» **WHAT TO PRODUCE**:
Gather every line of the entries that includes the word "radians".

» **SUPPLIED DATA**:
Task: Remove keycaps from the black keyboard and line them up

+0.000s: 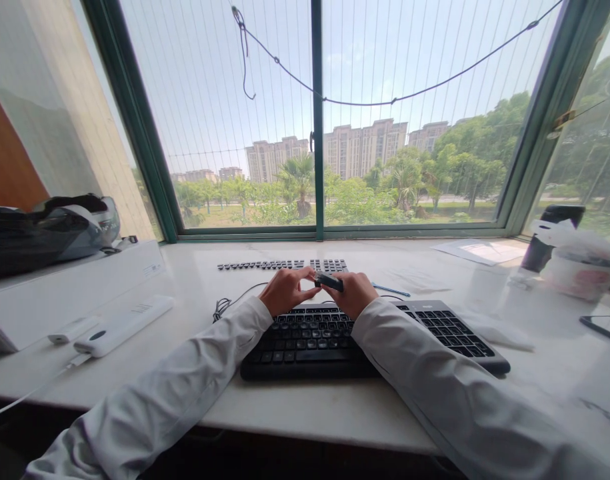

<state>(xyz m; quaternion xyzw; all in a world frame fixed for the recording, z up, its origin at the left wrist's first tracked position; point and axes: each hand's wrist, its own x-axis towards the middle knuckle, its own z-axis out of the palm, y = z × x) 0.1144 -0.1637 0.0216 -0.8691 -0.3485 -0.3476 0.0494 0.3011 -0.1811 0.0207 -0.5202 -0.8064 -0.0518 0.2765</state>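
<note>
My left hand (285,291) and my right hand (352,293) meet above the far edge of a black keyboard (335,337) on a white marble sill. Between them they pinch a long dark keycap (329,281), the right hand gripping one end and the left fingertips closed on the other. Just beyond the hands, rows of loose black keycaps (282,265) lie laid out on the sill. Both arms wear white sleeves. The keyboard's cable (229,303) curls off to the left.
A white box (59,293) with a dark bag on top stands at left, with a white power bank (119,325) beside it. A blue pen (391,290), papers (479,251), a black bottle (549,237), a tissue-filled cup (579,267) and a phone (602,327) lie at right. A large window stands behind.
</note>
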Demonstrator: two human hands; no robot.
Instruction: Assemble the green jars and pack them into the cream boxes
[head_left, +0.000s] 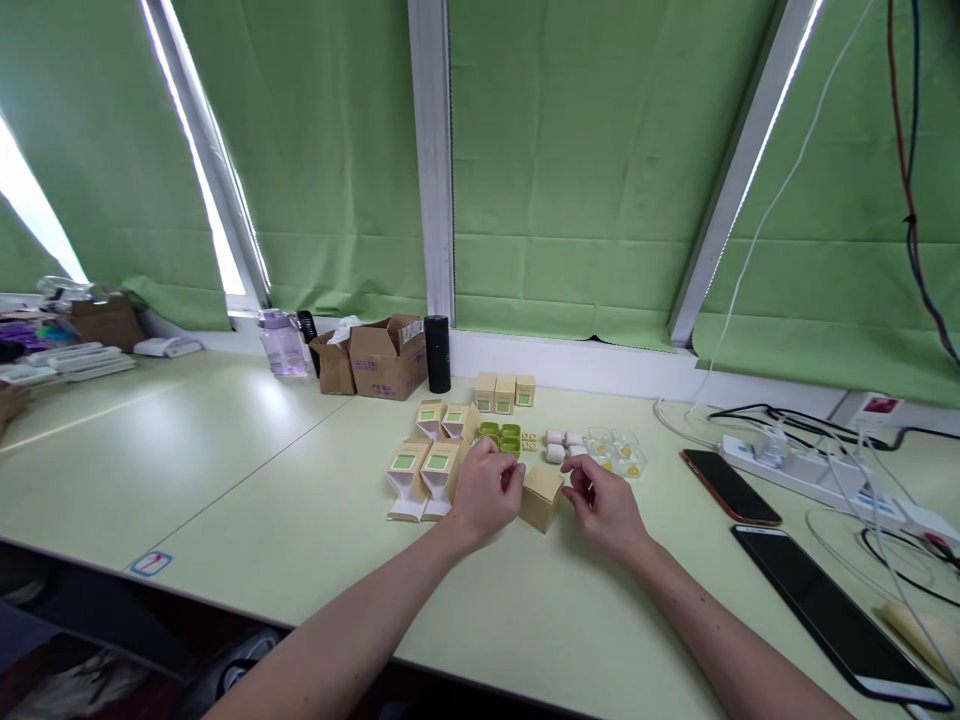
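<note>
A small tan cardboard box (541,502) with its top closed sits on the table between my two hands. My left hand (486,492) is closed, its curled fingertips at the box's left edge. On the other side, my right hand (606,507) has its thumb and forefinger slightly apart, their tips by the right edge of the lid. Left of my hands lie several open tan boxes (407,462) with green labels and white insides. Behind the hands are green square trays (510,432), tiny yellow pieces (529,441), pale pink cylinders (555,453) and clear cups (624,440) with yellow bits inside.
Closed tan boxes (505,393) stand by the wall. A black bottle (437,354), brown cartons (386,360) and a purple jug (282,345) are behind left. At right lie a phone (729,486), a tablet (832,605), a power strip (814,480) and cables.
</note>
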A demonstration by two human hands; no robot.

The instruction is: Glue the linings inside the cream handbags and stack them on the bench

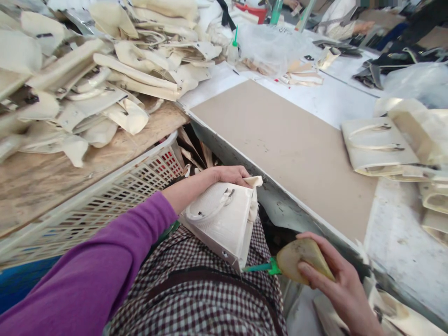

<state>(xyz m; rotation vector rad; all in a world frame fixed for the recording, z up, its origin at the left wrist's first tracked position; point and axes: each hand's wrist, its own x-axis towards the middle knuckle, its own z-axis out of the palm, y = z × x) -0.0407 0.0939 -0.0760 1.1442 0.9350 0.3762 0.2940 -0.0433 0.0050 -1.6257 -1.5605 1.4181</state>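
Observation:
A cream handbag (219, 212) with a looped handle rests tilted on my lap, over a checked apron (196, 298). My left hand (233, 175) is closed on the bag's far edge; its fingertips are partly hidden. In my right hand (334, 275) is a yellowish squeeze bottle (304, 261) with a green cap and a long green nozzle. The bottle lies sideways, gripped between thumb and fingers. Its nozzle tip is at the bag's lower corner, and I cannot tell whether it touches.
Cream bag parts (140, 70) are heaped on a wooden table (168, 123) at left, above a plastic basket (140, 179). A brown board (280, 140) covers part of the white table. Finished-looking bags (380, 144) lie at right. Another glue-type bottle (233, 51) stands behind. A person's hand (364, 28) shows far off.

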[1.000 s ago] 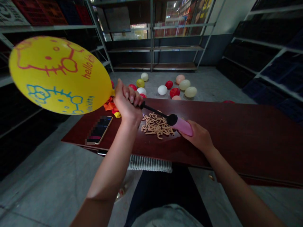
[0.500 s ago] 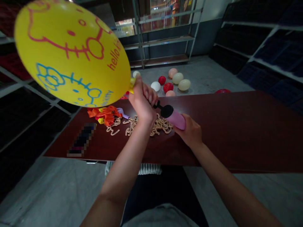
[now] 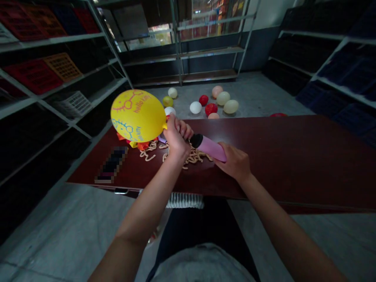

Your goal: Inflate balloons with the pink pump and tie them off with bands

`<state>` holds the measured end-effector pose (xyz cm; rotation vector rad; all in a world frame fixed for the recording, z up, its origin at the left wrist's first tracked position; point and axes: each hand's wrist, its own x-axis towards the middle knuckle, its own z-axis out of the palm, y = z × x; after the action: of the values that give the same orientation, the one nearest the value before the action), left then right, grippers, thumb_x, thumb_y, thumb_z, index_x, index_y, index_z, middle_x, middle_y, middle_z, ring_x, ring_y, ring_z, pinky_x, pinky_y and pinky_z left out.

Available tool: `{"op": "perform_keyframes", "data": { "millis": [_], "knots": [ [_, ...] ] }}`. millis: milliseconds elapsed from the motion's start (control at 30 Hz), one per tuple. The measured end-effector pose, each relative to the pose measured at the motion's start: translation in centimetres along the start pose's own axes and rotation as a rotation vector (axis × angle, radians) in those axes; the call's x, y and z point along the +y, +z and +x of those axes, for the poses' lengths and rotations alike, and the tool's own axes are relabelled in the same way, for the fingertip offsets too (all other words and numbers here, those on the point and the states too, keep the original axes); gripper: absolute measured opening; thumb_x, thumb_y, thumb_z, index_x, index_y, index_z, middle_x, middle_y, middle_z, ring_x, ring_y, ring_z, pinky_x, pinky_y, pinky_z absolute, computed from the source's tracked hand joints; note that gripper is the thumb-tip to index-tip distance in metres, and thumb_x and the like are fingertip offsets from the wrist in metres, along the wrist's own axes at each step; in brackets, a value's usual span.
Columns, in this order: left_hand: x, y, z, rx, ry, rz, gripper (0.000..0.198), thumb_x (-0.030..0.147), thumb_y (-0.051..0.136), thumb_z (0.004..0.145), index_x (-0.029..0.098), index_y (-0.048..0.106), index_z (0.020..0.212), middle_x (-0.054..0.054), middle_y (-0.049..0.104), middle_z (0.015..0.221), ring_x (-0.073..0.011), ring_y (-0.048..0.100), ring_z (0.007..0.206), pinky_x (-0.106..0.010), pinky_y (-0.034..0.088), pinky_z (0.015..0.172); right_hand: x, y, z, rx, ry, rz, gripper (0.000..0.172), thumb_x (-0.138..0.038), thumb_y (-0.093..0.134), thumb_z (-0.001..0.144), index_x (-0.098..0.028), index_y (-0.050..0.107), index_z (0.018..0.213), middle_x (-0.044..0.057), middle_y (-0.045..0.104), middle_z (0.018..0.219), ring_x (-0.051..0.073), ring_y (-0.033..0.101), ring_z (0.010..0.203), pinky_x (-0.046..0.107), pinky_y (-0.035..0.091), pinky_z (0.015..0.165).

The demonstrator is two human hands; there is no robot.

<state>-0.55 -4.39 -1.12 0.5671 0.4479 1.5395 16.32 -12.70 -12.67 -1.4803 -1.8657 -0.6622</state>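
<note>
Left of the pink pump [image 3: 212,148], along its axis, left hand [image 3: 177,137] pinches yellow balloon [image 3: 138,116] by neck; right hand [image 3: 235,160] wraps the pump.

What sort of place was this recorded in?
Probably a storeroom or warehouse: tall metal-framed shelving stands around the space, red and orange crates sit on shelves at left, and the floor looks like bare concrete.
</note>
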Motion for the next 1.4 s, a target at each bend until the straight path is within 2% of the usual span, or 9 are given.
{"op": "perform_keyframes", "data": {
  "millis": [233, 367, 467, 567, 867, 1033, 1167, 1233, 1400],
  "knots": [
    [6.0, -3.7, 1.0, 0.136, 0.035, 0.030, 0.054, 0.042, 0.053, 0.098, 0.019, 0.025, 0.058, 0.008, 0.023, 0.043, -0.0056, 0.019, 0.034, -0.022, 0.019, 0.037, -0.4, -0.1, 0.1, -0.105, -0.088, 0.002, 0.043, -0.045, 0.060, 0.091, -0.017, 0.061, 0.124, 0.010, 0.076, 0.104, 0.023, 0.073, 0.086, 0.031, 0.053, 0.078],
    [9.4, -5.2, 1.4, 0.129, 0.079, 0.013, 0.057, 0.047, 0.058, 0.094, 0.020, 0.025, 0.055, 0.008, 0.021, 0.042, -0.0061, 0.018, 0.034, -0.023, 0.020, 0.036, -0.3, 0.0, 0.0, -0.125, -0.116, 0.012, 0.042, -0.044, 0.060, 0.090, -0.017, 0.062, 0.122, 0.011, 0.076, 0.105, 0.024, 0.073, 0.087, 0.033, 0.054, 0.079],
    [11.2, -5.1, 1.3, 0.089, 0.097, 0.010, 0.059, 0.046, 0.060, 0.093, 0.020, 0.024, 0.054, 0.008, 0.020, 0.041, -0.0065, 0.017, 0.034, -0.024, 0.019, 0.035, -0.1, 0.1, -0.2, -0.099, -0.152, 0.017, 0.040, -0.043, 0.061, 0.090, -0.017, 0.062, 0.120, 0.011, 0.076, 0.106, 0.023, 0.073, 0.087, 0.033, 0.054, 0.079],
    [11.6, -4.0, 0.8, 0.093, 0.124, 0.047, 0.059, 0.046, 0.057, 0.095, 0.020, 0.024, 0.054, 0.007, 0.019, 0.042, -0.0063, 0.016, 0.034, -0.023, 0.019, 0.036, 0.1, 0.2, -0.3, -0.075, -0.165, 0.026, 0.043, -0.045, 0.062, 0.089, -0.017, 0.061, 0.122, 0.010, 0.076, 0.107, 0.023, 0.073, 0.087, 0.032, 0.055, 0.078],
    [7.1, 0.5, 1.2, 0.070, 0.245, 0.020, 0.053, 0.038, 0.048, 0.101, 0.020, 0.025, 0.056, 0.006, 0.020, 0.046, -0.0070, 0.017, 0.035, -0.026, 0.017, 0.037, 1.1, 0.5, -0.5, 0.039, 0.036, 0.029, 0.039, -0.045, 0.066, 0.085, -0.018, 0.064, 0.113, 0.008, 0.076, 0.094, 0.024, 0.072, 0.075, 0.033, 0.054, 0.068],
    [1.8, 2.2, 1.3, -0.004, 0.186, 0.021, 0.051, 0.035, 0.046, 0.102, 0.020, 0.026, 0.057, 0.007, 0.020, 0.046, -0.0070, 0.019, 0.034, -0.026, 0.017, 0.037, 1.5, 0.9, -0.6, 0.065, 0.119, 0.054, 0.041, -0.048, 0.065, 0.085, -0.018, 0.064, 0.112, 0.009, 0.076, 0.094, 0.024, 0.072, 0.074, 0.033, 0.054, 0.068],
    [-3.6, 2.2, 1.4, -0.005, 0.071, 0.042, 0.056, 0.045, 0.054, 0.098, 0.020, 0.027, 0.056, 0.008, 0.021, 0.043, -0.0055, 0.021, 0.032, -0.023, 0.016, 0.036, 1.9, 1.3, -0.6, 0.052, 0.161, 0.055, 0.042, -0.049, 0.066, 0.084, -0.017, 0.064, 0.112, 0.008, 0.076, 0.091, 0.024, 0.072, 0.073, 0.032, 0.052, 0.065],
    [-5.1, 1.9, 1.5, 0.019, 0.030, 0.035, 0.053, 0.040, 0.053, 0.098, 0.020, 0.028, 0.056, 0.008, 0.022, 0.043, -0.0053, 0.021, 0.031, -0.023, 0.015, 0.036, 1.9, 1.4, -0.5, 0.050, 0.169, 0.040, 0.042, -0.049, 0.067, 0.083, -0.017, 0.065, 0.110, 0.007, 0.075, 0.088, 0.023, 0.072, 0.071, 0.031, 0.051, 0.063],
    [-4.5, 0.3, 1.9, 0.026, -0.050, 0.007, 0.049, 0.032, 0.051, 0.098, 0.019, 0.028, 0.057, 0.008, 0.024, 0.043, -0.0056, 0.022, 0.032, -0.023, 0.015, 0.037, 1.3, 1.3, -0.1, 0.021, 0.140, 0.016, 0.042, -0.049, 0.066, 0.085, -0.016, 0.065, 0.111, 0.008, 0.076, 0.090, 0.022, 0.072, 0.072, 0.030, 0.050, 0.064]
  ]
}}
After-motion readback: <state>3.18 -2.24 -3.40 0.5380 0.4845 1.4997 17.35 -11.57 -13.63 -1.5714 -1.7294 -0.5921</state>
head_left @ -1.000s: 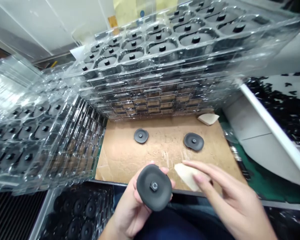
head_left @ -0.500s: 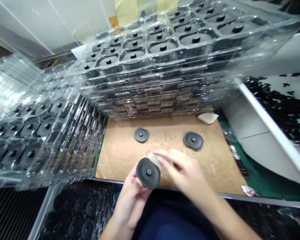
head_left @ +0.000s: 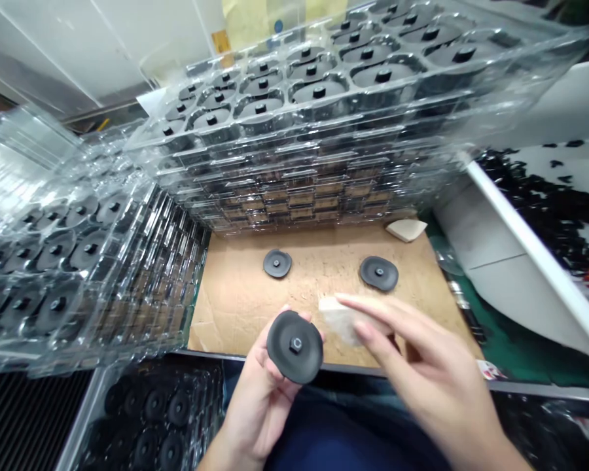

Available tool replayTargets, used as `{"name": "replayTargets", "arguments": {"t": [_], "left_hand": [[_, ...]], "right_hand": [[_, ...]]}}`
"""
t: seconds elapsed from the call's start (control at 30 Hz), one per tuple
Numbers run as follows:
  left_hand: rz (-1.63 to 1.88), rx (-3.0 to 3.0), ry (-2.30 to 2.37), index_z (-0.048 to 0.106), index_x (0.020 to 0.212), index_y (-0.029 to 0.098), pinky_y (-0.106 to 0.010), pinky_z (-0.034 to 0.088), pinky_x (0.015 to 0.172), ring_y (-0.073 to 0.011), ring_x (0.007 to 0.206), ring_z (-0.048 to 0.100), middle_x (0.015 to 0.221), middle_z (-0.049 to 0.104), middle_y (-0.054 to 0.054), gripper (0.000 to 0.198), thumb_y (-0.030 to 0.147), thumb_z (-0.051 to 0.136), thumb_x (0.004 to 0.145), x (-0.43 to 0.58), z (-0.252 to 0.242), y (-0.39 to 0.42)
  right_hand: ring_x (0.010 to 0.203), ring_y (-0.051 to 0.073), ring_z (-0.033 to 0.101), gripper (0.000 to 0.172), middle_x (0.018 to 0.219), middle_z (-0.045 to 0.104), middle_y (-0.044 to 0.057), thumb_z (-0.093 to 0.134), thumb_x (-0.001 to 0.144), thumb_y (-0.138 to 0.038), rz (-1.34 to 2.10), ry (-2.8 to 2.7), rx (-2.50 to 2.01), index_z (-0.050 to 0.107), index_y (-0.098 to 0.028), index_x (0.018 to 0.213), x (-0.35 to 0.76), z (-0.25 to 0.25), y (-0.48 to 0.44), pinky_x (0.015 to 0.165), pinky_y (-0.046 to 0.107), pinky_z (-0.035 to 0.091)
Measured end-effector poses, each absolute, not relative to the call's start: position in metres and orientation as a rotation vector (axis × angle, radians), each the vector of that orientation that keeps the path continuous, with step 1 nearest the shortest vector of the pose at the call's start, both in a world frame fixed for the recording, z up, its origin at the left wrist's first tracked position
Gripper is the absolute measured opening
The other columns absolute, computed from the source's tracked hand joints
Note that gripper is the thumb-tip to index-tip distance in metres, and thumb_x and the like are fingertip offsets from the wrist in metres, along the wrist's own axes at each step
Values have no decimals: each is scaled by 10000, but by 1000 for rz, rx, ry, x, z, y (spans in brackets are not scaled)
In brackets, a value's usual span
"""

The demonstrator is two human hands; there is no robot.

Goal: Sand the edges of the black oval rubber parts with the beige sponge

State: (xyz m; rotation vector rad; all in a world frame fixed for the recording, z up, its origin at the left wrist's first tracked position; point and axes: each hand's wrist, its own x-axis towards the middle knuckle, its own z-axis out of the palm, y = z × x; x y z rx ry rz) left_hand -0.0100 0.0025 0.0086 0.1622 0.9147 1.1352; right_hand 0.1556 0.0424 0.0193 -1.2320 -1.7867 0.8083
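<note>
Apparently at a wiping step, holds black disc (head_left: 294, 350) in left hand (head_left: 267, 392) and pinches pale pad (head_left: 342, 320) in right hand (head_left: 425, 373) near the front edge of the cardboard (head_left: 240, 294), likely needing the disc steady under the pad.

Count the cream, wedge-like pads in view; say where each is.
2: one blurred cream pad, held in the right hand; another pad near the far right corner of the brown cardboard sheet. More may be hidden behind the clear plastic trays.

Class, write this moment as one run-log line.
Left hand: holds black disc; Right hand: pinches pale pad; Pad: apart from disc; Second pad: on cardboard
</note>
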Motion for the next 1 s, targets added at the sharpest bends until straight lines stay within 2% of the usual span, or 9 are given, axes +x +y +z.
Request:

» **THE COMPLETED TASK**:
Available tool: `{"op": "perform_keyframes", "data": { "millis": [_], "knots": [ [_, ...] ] }}`. millis: milliseconds elapsed from the motion's start (control at 30 Hz), one per tuple. The measured end-effector pose, each relative to the pose measured at the motion's start: translation in centimetres along the start pose's own axes and rotation as a rotation vector (axis × angle, radians) in those axes; the call's x, y and z point along the +y, +z and +x of those axes, for the poses' lengths and rotations alike, and the tool's own axes are relabelled in the same way, for the fingertip offsets too (all other words and numbers here, those on the point and the states too, keep the original axes); gripper: absolute measured opening; thumb_x, thumb_y, thumb_z, index_x, index_y, index_z, middle_x, middle_y, middle_z, ring_x, ring_y, ring_z, pinky_x, pinky_y, pinky_z absolute, computed from the source's tracked hand joints; note that gripper is the thumb-tip to index-tip distance in metres, and thumb_x and the like are fingertip offsets from the wrist in metres, along the wrist's own axes at each step; in brackets, a value's usual span.
Measured end-effector poses, each absolute, not relative to the call's start: position in metres and orientation as a rotation vector (axis × angle, radians), each the vector of that orientation that keeps the path continuous, with step 1 nearest the shortest vector of the pose at the call's start, both in a world frame fixed for the recording, z up, its origin at the left wrist's first tracked position

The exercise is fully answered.